Gradually, year by year and decade by decade, the importance of these two Russian designers is growing. One look at the 1997 Museum of Modern ARt catalogue shows why ( available at www.ftn-books.com). A design language that was new and fresh and one to become adapted by many in the decades to follow ( Piet Zwart, Schuitema and many dutch great designers have known of these works and at their turn were influenced in many ways.
The brothers were at their prime during the revolutionary period of politics and artistic experimentation in Moscow when there was a shift from the illustrator-as-creator to the constructor-as-creator or nonlinear-narrator-as-creator.[2] In the visual language of the constructor or constructivist, the Stenbergs and other graphic designers and artists assembled images, such as portions of photographs and preprinted paper, that had been created by others.[2] Thus, the Stenbergs and others realized wholly new images (or compositions) which were no longer about realism. As a result, graphic design as a modern expression eschewing traditional fine art was born in the form of the printed reproductions of collage or assemblage.

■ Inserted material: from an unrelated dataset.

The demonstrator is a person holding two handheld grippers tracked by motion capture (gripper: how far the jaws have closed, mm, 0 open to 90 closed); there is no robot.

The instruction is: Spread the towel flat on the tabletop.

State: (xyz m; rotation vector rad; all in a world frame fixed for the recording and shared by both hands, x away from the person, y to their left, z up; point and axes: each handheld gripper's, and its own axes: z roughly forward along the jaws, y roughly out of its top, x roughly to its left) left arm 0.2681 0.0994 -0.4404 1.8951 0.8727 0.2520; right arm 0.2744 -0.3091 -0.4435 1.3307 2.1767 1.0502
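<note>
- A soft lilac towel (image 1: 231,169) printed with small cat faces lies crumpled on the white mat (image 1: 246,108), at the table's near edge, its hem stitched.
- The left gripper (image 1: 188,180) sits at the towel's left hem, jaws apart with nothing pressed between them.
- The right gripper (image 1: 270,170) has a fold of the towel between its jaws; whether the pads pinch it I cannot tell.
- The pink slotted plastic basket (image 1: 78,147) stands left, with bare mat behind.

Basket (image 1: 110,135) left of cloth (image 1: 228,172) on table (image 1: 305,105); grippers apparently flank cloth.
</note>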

One of the causes of the avant-garde artists in the new Russia, who considered fine art to be useless, was served when the Stenbergs and others as constructors-as-creators produced posters that had a use, particularly to serve the state.[2] (In fact, painter Nadezhda Udaltsova resigned from the UNKhUK in protest against the replacement of easel painting by use-intended industrial art.)
The Stenbergs’ radical approach was spurred by their graphic talent, their knowledge of film theory, constructivism, Malevich’s suprematism, avant-garde theater — and Bolshevik promotion of propaganda to reform the peasant class, and communicate with a widely illiterate population, which rendered commercial graphic design and advertising a desirable and honorable practice.[2][4][5]
Radical even today, the posters by the brothers were realized within the nine-year period from 1924 to 1933, the year Georgii died at age 33.]His motorcycle hit a truck, a few months after the brothers had become Russian citizens, and “around the time that Stalin came into power, Vladimir considered it to be the work of the secret police, since independent art was being attacked under Stalin’s rule.”